Дети на Украине сохли и опухали от голода, а функционеры сидели за столами, «просторными, как степь». Я представляю себе, что стало бы с Эйхманом, которому ко времени открытия «бетонного неба» исполнилось тридцать пять лет, если бы он дожил до шестидесяти пяти: он бы построил идеально функционирующее «бетонное небо» во Владивостоке, а тот добродушный эсэсовец вышел бы, наверное, на пенсию, успев переслать жене тридцать или сорок килограммов золота: достаточное обеспечение, чтобы на старости лет спокойно сидеть в саду на скамейке, покуривая трубочку и добродушно беседуя с друзьями–ветеранами: «А помнишь, у нас в Освенциме?..»

В конце книги Гроссман показывает, как этот город смертельного огня, уличных боев, бомбежек и минных разрывов, к которому в течение месяцев были прикованы взгляды всего мира — одни с надеждой, другие с отчаянием, вновь погружается в те унылые будни, в которых и герои теряют свой блеск. «Столица антифашистской войны обратилась в онемевшие холодные развалины довоенного промышленного и портового советского областного города». И где–то в нем «они стояли, держа кошелки для хлеба, и молчали».
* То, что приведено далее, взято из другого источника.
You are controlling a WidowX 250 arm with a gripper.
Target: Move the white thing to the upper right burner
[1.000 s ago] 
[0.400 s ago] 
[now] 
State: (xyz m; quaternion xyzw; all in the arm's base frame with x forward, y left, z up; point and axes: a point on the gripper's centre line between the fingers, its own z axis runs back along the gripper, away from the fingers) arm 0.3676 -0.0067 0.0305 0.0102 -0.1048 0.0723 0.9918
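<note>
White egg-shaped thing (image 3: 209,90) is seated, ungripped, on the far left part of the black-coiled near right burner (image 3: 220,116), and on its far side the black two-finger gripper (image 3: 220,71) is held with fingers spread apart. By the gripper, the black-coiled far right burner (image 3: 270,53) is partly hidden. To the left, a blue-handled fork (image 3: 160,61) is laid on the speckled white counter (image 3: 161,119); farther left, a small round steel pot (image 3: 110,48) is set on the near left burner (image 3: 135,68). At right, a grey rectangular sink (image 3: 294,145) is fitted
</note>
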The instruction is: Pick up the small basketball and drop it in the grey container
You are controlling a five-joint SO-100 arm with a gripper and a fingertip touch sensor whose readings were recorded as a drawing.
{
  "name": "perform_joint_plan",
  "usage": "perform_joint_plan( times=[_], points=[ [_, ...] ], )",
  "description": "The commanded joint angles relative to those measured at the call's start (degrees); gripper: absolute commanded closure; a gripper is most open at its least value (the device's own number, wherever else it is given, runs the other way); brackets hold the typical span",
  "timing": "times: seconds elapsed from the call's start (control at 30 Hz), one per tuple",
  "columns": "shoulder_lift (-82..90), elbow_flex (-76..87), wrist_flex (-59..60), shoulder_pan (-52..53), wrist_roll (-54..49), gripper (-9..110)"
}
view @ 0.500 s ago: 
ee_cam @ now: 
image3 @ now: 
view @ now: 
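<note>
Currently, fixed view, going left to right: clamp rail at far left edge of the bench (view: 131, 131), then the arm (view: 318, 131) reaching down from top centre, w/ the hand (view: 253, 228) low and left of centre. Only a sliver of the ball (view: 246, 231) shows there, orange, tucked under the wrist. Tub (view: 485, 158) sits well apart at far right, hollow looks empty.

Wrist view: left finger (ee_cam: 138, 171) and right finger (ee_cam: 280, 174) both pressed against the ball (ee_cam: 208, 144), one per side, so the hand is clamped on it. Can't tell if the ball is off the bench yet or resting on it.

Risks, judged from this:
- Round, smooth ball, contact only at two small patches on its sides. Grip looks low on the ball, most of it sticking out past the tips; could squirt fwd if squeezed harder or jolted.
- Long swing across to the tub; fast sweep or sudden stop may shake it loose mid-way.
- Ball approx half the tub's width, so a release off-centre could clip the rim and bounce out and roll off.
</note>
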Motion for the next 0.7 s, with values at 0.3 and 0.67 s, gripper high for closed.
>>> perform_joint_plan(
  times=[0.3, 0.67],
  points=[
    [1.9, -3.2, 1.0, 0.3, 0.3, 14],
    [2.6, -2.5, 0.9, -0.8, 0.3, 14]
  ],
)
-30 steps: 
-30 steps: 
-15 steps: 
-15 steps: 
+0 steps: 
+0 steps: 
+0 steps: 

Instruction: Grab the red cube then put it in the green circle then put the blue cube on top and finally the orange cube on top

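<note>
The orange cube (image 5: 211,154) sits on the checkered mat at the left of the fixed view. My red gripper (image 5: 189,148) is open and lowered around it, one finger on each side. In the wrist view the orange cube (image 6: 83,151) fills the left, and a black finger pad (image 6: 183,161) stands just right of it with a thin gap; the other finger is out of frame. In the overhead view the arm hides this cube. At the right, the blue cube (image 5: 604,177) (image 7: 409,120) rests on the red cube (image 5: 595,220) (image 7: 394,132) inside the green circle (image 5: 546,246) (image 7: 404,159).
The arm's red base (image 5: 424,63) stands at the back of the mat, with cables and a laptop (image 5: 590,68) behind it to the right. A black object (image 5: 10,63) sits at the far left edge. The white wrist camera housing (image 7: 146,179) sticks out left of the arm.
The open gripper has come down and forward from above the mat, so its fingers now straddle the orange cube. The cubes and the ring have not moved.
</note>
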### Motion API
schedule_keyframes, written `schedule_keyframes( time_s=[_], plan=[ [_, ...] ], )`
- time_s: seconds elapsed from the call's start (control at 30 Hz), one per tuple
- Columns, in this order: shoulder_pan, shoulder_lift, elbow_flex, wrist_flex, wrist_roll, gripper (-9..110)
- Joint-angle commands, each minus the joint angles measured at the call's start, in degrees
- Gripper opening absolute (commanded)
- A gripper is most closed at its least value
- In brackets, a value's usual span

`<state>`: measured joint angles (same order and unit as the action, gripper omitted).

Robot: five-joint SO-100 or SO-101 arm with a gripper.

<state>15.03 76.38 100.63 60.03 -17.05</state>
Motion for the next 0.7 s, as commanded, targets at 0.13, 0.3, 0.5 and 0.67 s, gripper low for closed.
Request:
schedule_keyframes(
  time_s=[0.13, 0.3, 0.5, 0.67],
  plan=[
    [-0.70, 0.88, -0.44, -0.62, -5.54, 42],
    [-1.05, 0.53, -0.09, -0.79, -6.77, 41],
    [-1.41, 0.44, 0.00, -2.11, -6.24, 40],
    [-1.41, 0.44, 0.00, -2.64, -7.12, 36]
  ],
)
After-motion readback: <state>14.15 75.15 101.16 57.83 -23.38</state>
Лишь немногого в этой великолепной книге мне удалось здесь коснуться, ибо в ней — целый мир, который можно исследовать толькочитая,она не только «интересна», не только разоблачительна, она — еще и свидетельство отчаянного сопротивления одиночек, которых «пасынок эпохи» сводит друг с другом; например, Женю со стариком Шаргородским, который один заслуживает целого эссе; все они бессильны перед «внутренне деформированными человекообразными существами», от которых зависят. Именно эти запуганные раболепствующие функционеры от литературы, не только достойные этого презрения, но и презираемые теми, кого они подавляют, и препятствовали выходу книги.